Key ideas and takeaways
Negotiation begins with listening, making it about the other people, validating their emotions, and creating enough trust and safety for a real conversation to begin. Be prepared to suspend your own agenda (but not to put it entirely to one side), so that your opponent feels you are attuned to their needs, and prepared to let them be heard.
Use mirrors to encourage the other side to empathise and bond with you. Voss encourages us to repeat back the last three words someone says to us, with rising intonation in our voice, so framing what they hear as a question. This will keep people talking ('vomiting information' as he viscerally describes), buy you time to think and encourage your counterparts to reveal their strategy.
Giving someone’s emotion or perceived intention a name, described by Voss as 'labelling', enables you to invite response and gather information without asking specific questions around factors you know nothing about.
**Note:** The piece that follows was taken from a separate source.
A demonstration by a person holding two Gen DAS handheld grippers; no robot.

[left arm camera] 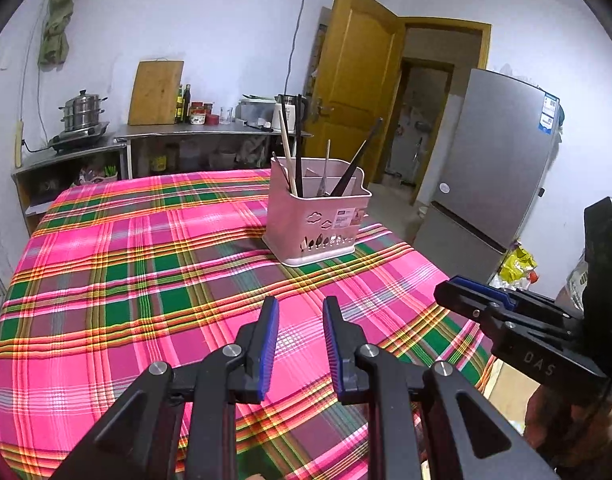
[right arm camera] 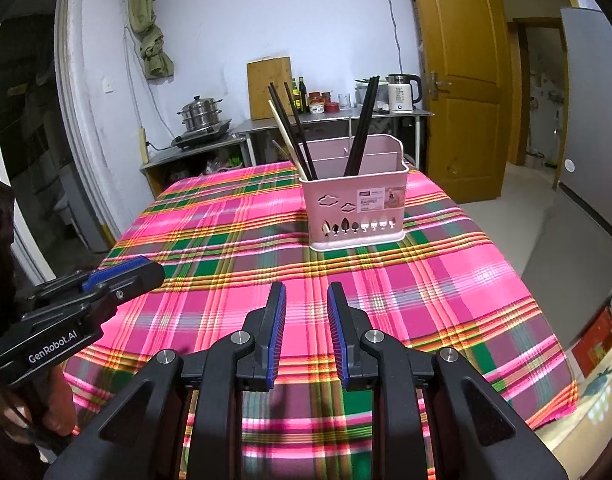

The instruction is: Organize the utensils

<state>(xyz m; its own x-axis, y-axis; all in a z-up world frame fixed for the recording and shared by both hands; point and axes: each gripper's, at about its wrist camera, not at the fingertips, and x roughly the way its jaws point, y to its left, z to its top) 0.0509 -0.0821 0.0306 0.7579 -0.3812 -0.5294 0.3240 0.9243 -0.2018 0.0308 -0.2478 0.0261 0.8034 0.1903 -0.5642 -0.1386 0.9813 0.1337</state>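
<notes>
Chopsticks (right arm camera: 364,124) stand upright in the pink utensil holder (right arm camera: 356,208), dead ahead of the right tool (right arm camera: 306,312) and a touch to its right, well beyond its tips. From the left tool (left arm camera: 299,320) the same holder (left arm camera: 318,224) sits ahead, slightly right. Dark chopsticks lean in two bunches, a pale wooden one (right arm camera: 289,140) slants at the holder's left end, and a thin metal handle (left arm camera: 326,168) pokes up mid-holder; what it belongs to is down inside, out of sight.

Both tools hover over the bench (right arm camera: 446,280), draped in a pink, green and yellow plaid cloth, with their blue pads apart and nothing between them. Each sees the other at the edge of its view: the right tool (left arm camera: 472,296) off to the left tool's right, the left tool (right arm camera: 121,276) off to the right tool's left, gripped by a hand (right arm camera: 37,420) that's mostly cut off.

Beyond the bench, a steel counter (left arm camera: 209,130) runs along the white wall: a stacked steamer pot (left arm camera: 81,110) on a cooker, a wooden cutting board (left arm camera: 155,92) leaning up, bottles and jars, an electric kettle (right arm camera: 402,94). A yellow door (left arm camera: 354,68) stands open; a grey fridge (left arm camera: 498,160) is far right of the left tool. The holder's label is too small to read, and the fisheye rim blacks out the corners.
</notes>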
Labels tend to begin with expressions like: “It seems like …”, “It sounds like …”, or “It looks like …”. Or you could try "I'm noticing..."
When reacting to your label, your counterpart will likely give a longer and more revealing answer than just a“yes” or “no" that they have may have done in response to a specific question. And it's not a problem if they disagree with what you've labelled. You can always respond by stepping back and say something like, “I didn’t mean that's what it was definitively, it just felt like that.” Of course the good thing about expressing feelings, is they can't be entirely disputed.
A key skill to master with labelling is that of silence. Once you’ve put a label out there, be quiet, wait and listen.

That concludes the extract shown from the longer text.